Work required>
Determine how many lines of the material below include "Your", and reply with that number alone.

------ Information supplied ------

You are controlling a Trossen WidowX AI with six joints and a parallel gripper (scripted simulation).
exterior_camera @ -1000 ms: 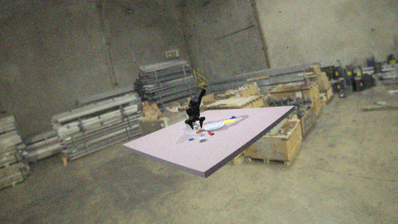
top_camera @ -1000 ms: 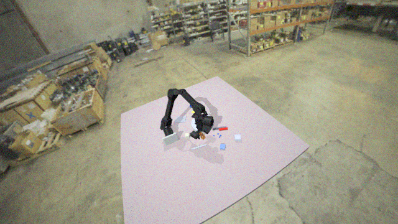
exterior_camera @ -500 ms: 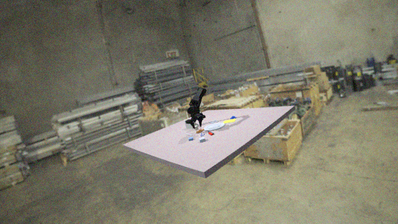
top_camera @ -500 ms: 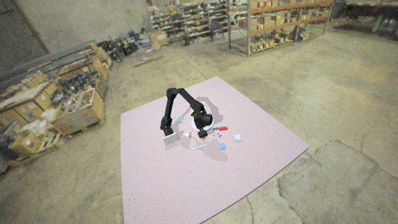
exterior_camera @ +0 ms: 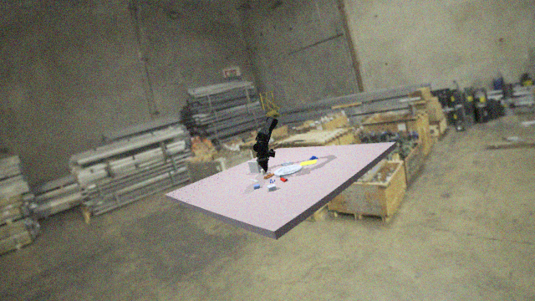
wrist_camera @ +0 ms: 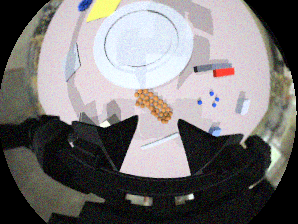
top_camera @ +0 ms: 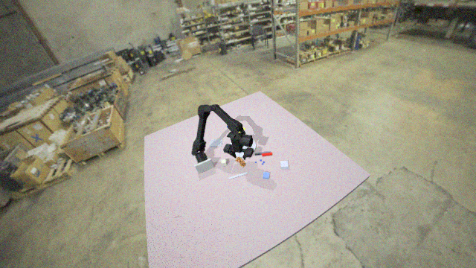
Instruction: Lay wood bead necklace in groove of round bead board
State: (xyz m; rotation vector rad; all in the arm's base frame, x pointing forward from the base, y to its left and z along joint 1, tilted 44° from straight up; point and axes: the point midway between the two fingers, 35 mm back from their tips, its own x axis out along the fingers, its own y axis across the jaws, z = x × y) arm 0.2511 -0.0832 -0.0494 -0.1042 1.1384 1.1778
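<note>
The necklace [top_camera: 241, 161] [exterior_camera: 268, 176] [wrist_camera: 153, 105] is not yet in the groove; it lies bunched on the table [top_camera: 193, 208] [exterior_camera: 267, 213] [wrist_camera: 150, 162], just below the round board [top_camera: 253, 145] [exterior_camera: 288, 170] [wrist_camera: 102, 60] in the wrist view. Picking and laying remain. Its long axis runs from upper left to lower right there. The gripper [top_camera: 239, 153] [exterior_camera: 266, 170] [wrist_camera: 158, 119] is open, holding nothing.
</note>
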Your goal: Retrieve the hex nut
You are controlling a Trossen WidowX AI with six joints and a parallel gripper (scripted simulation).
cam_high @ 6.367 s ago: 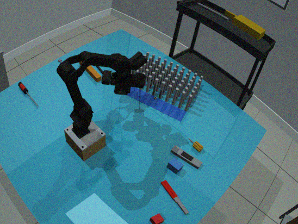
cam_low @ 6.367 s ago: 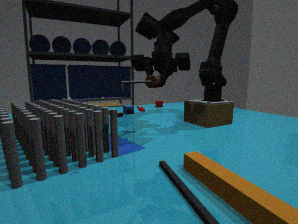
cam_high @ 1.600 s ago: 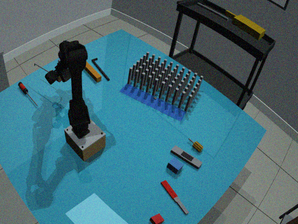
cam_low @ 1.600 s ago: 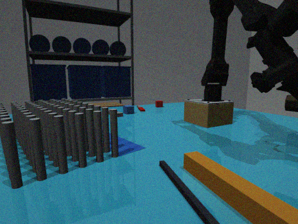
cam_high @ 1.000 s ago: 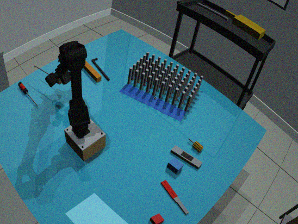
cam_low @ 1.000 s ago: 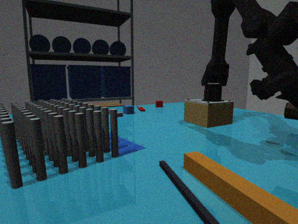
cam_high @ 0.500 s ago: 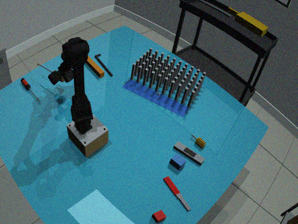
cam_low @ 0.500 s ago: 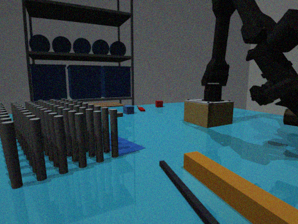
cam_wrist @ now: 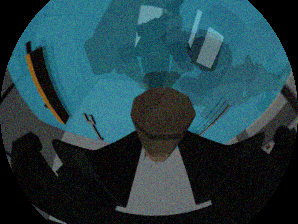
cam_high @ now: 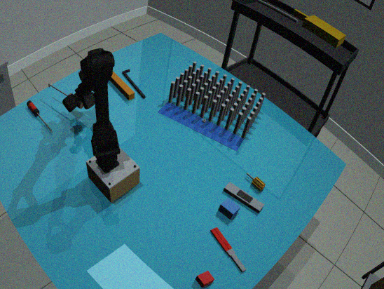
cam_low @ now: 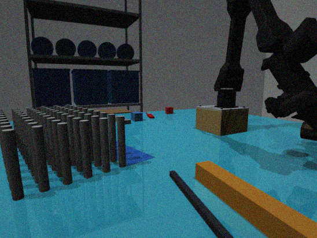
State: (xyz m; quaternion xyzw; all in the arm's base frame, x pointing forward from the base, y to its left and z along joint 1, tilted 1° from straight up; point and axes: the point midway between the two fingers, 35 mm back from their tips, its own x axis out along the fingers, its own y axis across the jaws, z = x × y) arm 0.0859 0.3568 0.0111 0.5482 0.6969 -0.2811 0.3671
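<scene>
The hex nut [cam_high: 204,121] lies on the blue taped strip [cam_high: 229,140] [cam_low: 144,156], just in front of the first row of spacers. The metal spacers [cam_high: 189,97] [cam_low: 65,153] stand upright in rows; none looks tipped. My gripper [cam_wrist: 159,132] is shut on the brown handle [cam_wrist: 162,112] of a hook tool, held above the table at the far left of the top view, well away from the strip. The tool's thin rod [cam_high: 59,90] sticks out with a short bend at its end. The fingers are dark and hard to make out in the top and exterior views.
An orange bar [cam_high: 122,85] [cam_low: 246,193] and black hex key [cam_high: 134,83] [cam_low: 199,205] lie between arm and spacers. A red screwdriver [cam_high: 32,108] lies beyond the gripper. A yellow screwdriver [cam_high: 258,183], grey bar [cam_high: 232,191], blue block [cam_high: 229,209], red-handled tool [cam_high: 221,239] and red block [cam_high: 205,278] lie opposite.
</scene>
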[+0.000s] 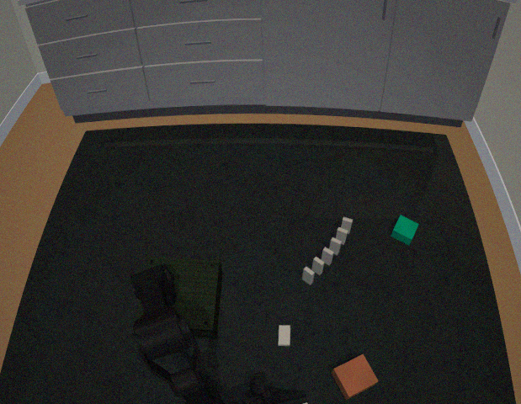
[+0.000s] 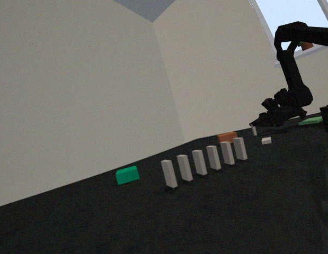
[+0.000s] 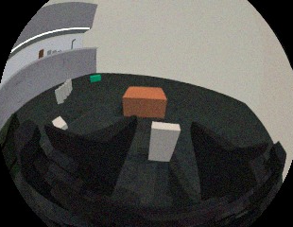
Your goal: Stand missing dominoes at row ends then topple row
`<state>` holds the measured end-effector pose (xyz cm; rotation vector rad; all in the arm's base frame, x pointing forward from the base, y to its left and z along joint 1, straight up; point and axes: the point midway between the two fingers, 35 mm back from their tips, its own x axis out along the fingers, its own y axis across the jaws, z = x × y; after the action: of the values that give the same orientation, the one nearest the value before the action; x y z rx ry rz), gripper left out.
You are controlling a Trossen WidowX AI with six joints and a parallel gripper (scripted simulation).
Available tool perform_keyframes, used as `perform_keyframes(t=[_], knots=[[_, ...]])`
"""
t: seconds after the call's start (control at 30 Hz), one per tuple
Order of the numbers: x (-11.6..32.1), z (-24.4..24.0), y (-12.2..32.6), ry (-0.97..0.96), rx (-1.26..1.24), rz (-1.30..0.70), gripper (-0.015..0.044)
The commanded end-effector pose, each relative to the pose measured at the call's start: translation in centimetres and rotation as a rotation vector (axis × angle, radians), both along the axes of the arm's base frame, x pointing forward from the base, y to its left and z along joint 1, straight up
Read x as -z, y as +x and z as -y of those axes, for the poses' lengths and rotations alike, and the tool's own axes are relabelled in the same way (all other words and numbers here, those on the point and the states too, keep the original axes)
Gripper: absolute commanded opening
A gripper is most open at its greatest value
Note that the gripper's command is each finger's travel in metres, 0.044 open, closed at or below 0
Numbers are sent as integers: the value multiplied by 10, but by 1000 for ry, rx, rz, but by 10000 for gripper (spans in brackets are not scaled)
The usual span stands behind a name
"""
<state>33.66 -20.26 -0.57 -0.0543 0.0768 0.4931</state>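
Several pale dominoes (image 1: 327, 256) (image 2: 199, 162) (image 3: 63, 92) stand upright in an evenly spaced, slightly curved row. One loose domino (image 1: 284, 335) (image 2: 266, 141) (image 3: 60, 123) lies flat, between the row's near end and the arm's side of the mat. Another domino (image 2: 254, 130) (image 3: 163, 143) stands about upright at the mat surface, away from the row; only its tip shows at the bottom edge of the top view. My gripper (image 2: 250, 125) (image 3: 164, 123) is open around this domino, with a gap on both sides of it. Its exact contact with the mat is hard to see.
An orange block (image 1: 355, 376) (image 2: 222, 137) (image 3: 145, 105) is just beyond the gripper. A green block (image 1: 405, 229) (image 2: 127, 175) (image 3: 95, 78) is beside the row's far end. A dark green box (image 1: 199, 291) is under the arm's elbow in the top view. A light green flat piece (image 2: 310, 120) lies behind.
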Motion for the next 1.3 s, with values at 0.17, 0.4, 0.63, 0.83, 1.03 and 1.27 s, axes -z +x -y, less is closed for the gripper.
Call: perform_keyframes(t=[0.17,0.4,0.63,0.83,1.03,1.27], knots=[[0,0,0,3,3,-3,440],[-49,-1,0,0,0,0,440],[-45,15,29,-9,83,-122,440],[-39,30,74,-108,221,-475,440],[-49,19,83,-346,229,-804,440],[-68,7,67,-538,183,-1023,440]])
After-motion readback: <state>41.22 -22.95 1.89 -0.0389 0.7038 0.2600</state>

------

Result>
2